NAT Regression in 1.3
Closed, ResolvedPublicBUG
Actions

Assigned To

Authored By

	xrobau
	Jul 11 2020, 10:37 PM

Description

In 1.2 this was the only way to 'Do not nat traffic destined to RFC1918 addresses'

set nat source rule 1 destination address '192.168.0.0/16'
set nat source rule 1 exclude
set nat source rule 1 outbound-interface 'any'
set nat source rule 2 destination address '10.0.0.0/8'
set nat source rule 2 exclude
set nat source rule 2 outbound-interface 'any'
set nat source rule 3 destination address '172.16.0.0/12'
set nat source rule 3 exclude
set nat source rule 3 outbound-interface 'any'
set nat source rule 4 outbound-interface 'eth0.115'
set nat source rule 4 source address '10.40.0.0/24'
set nat source rule 4 translation address '99.99.99.99'

However, with recent changes in nat, there are two problems:

'outbound-interface any' no longer exists, and it generates a warning "NAT configuration warning: interface any does not exist on this system"
An rule with 'exclude' now requires a translation address "Source NAT configuration error in rule 1: translation address not specified"
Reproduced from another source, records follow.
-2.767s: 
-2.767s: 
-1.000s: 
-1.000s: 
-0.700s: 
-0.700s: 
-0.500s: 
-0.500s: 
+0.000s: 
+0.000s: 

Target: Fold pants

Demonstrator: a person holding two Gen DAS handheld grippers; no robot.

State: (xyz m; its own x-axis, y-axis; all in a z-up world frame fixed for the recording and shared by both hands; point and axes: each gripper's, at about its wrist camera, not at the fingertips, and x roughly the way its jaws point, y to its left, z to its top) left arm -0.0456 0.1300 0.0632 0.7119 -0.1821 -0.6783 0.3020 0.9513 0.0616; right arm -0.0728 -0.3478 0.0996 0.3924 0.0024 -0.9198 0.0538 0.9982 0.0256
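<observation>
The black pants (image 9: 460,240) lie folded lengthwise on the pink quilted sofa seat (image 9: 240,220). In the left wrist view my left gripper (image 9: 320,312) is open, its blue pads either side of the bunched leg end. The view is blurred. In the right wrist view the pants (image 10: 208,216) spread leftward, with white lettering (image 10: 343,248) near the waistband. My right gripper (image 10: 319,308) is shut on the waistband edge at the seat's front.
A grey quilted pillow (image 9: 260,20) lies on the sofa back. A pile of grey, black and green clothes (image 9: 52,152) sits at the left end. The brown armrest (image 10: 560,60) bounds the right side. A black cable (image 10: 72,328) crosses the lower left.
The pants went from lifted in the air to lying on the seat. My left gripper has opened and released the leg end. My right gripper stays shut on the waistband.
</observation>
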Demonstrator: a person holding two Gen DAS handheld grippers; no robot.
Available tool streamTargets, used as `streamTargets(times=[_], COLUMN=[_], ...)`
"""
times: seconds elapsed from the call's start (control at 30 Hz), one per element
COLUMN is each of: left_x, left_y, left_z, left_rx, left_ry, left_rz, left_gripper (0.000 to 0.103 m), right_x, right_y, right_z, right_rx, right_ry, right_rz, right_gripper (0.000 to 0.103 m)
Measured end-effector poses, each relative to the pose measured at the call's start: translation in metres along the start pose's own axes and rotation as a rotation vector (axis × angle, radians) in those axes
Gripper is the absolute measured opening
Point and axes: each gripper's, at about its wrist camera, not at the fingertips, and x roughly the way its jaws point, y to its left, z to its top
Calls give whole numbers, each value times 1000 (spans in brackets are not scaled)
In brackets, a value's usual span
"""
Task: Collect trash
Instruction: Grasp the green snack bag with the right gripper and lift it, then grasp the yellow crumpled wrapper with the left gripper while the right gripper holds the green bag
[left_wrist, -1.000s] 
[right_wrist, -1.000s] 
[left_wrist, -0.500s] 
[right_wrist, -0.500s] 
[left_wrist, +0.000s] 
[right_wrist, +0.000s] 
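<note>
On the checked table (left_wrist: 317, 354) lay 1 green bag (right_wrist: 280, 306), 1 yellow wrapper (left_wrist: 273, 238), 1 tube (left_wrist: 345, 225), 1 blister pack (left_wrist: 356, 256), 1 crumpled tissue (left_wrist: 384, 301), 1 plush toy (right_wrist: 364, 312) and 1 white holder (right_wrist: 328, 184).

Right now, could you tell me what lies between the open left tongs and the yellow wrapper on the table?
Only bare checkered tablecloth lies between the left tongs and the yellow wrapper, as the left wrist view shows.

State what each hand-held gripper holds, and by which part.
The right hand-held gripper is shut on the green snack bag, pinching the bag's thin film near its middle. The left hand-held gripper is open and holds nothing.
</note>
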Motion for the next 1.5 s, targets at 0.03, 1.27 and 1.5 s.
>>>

This means that this rule in 1.3 does not work:

set nat source rule 1 destination address '192.168.0.0/16'
set nat source rule 1 exclude
set nat source rule 1 outbound-interface 'any'
set nat source rule 1 translation address 'masquerade'

It generates an iptables rule of "-A POSTROUTING -d 192.168.0.0/16 -o any -m comment --comment DST-NAT-1 -j RETURN" - and I also notice that it's called 'DST-NAT-1' instead of SRC-NAT-1, too.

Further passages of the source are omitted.